T+1 woes persists in the securities-lending industry as shorter settlement puts the squeeze on participants.
Unease persists in the securities-lending industry as the transition to T+1 continues, driven by concerns over heightened information leakage risks and the necessity for substantial technological upgrades
Earlier this month, Bloomberg Intelligence released research indicating that accelerating settlement cycles and the subsequent squeeze of securities borrow/lend processes could leave asset owners footing an eye-watering $24 billion bill, $17 billion of which is attributed to information-leakage expenses.
Under the new T+1 regime for North American markets, lenders must initiate loan recalls by 11:59 p.m. on the trade date, which is 15 hours earlier than the previous practice of 3:00 p.m. the following trading day, with European and Asian participants facing the tightest time constraints.
Consequently, security lenders will have a shorter window to recall loaned securities, and borrowers will have less time to return them for settling a sale. According to Bloomberg, this accelerated process could potentially lead to information leakage, alerting custodians and borrowers alike to investors’
intentions to sell.
Gerard Walsh, global head of capital markets client solutions at custodian Northern Trust, says information leakage is a problem the industry has been puzzling over for the past six months with no clear solution in sight. The bank is actively striving to eliminate all manual processing in the stock loan flow and expedite the recall process. However, Walsh emphasizes that there may be a necessity for the industry to send recall notifications 24 hours in advance to ensure settlement.
“That’s an information leakage window of 24 hours that doesn’t exist at the moment. If we send a note to the traditional market who are shorting stock, they know something’s up. They know they’ve got a signal from the market as to what someone is doing, particularly if the loan is at scale. I don’t know the workaround for that and I’m not entirely sure there is one. I think it just becomes a known risk with market practices and market structure,” Walsh says.
Compressing the securities recall process could cause trades to fail.
Reducing failed trades in a compressed settlement environment and identifying/resolving hidden inefficiencies in settlement processes are key operational challenges ahead of T+1, according to Darren Crowther, head of securities finance and collateral management solutions at Broadridge Financial Solutions. To address this, he says, firms should focus on the cause of failure and aim to get settlement right the first time.
“Ensuring the demand to recall is identified as quickly as possible and subsequently instructed to borrowers is a key challenge that businesses are looking to solve. This involves technology improvements, automation of processes, and realigning resources to match the extended recall window,” Crowther notes.

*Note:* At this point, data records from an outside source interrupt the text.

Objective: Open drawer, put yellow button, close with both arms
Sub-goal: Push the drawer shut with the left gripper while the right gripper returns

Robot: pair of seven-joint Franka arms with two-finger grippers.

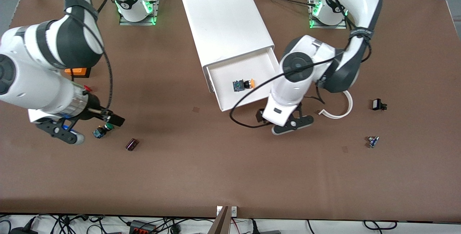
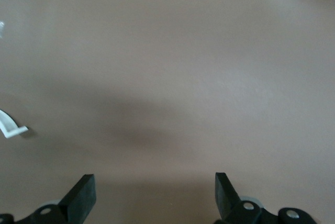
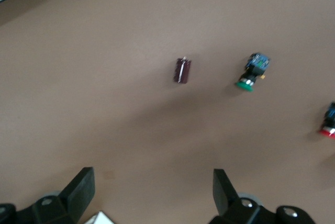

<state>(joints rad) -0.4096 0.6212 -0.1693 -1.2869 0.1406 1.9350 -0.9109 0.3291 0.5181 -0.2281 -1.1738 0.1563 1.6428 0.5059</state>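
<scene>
Two grippers you see spread and empty | left gripper (image 2: pixel 152 195) over bare table (image 1: pixel 223 176) by the drawer's (image 1: pixel 227 99) front | right gripper (image 3: pixel 152 195) over table near green button (image 3: pixel 252 71) | yellow button (image 1: pixel 243 84) lies in the pulled-out drawer

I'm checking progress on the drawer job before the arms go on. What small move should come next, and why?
Probably bring the left pincer up to the open drawer front to begin pushing it shut. The yellow button already lies in the drawer, and both pincers are open and empty: the left is just off the drawer's front corner, the right pincer is over the table near the green-capped button.
</scene>
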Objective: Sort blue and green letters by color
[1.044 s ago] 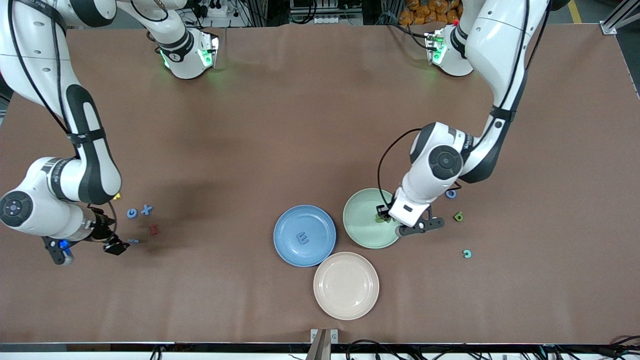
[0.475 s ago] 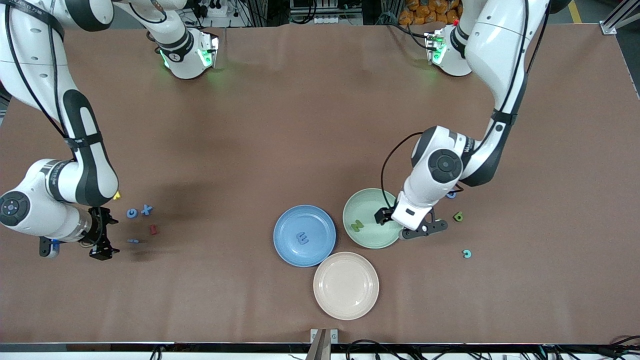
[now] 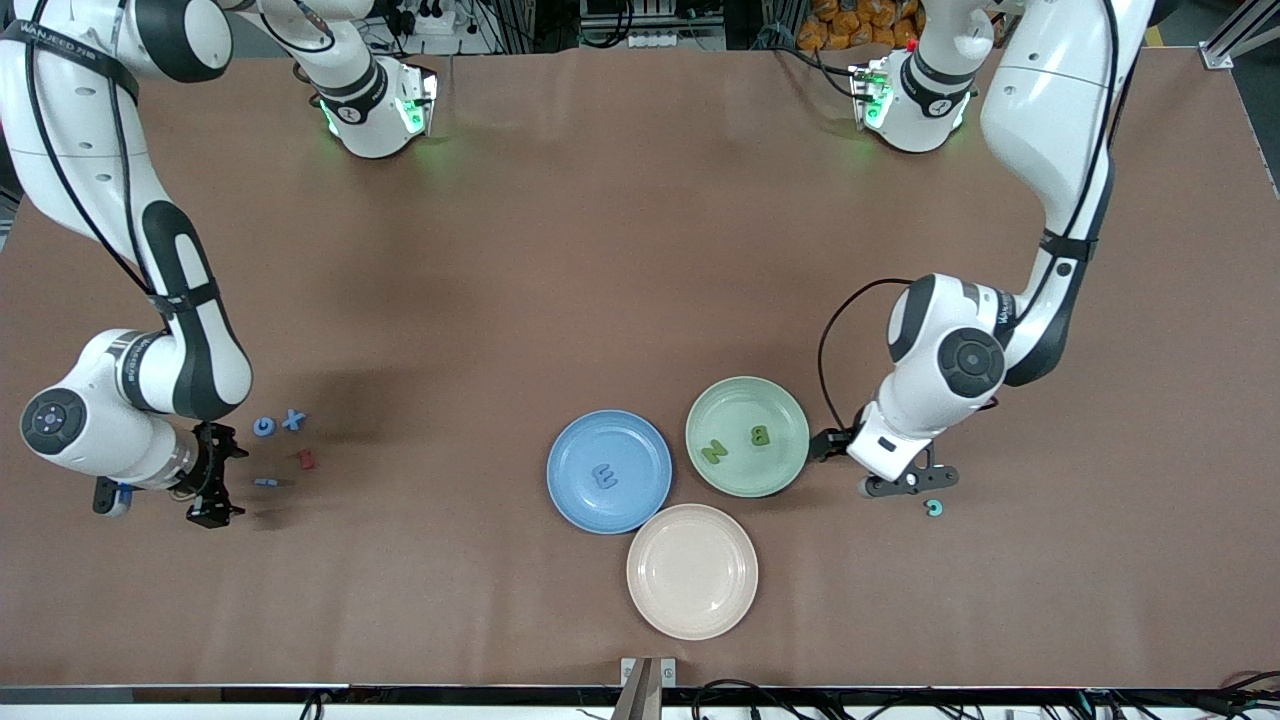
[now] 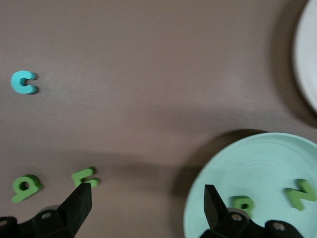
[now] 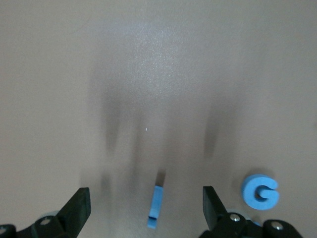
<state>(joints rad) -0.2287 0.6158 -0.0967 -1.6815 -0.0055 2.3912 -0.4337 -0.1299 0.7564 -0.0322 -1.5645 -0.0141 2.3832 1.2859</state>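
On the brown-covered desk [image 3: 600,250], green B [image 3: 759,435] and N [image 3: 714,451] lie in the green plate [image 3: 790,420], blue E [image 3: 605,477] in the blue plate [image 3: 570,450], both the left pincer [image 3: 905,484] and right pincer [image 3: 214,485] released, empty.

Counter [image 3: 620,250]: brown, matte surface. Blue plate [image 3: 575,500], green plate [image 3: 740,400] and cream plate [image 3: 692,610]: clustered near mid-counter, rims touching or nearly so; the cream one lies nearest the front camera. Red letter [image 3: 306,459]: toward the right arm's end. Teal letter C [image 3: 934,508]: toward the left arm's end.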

However, replacing legacy processes with new technology requires an extensive amount of time and initial capital investment. Large, complex, and legacy technical platforms exist throughout the securities lending chain. Modernizing these platforms is often easier said than done.
Tom Poppey, head of product strategy for securities lending at Brown Brothers Harriman (BBH), observes that the operational challenge morphs into a technical one.
“From our perspective, we are working with our clients to have them send us their sale instructions and their recall instructions on a more immediate, preferably real-time basis,” Poppey says. However, not all clients have the bandwidth for wholesale technology upgrades.
As well as Bloomberg, many securities lending participants anticipate temporary disruption and a period of elevated fails in the short-term as organizations adapt to the new world order. However, Broadridge’s Poppey doesn’t agree about the scale of information leakage risk. He points to existing protections within the security lending industry today to prevent information leakage—such as anonymizing the client associated with recall securities.
“I’m not disputing that there is going to be more of an operational challenge, but I struggle to understand why there’s greater information leakage because again, all this exists today,” Poppey adds.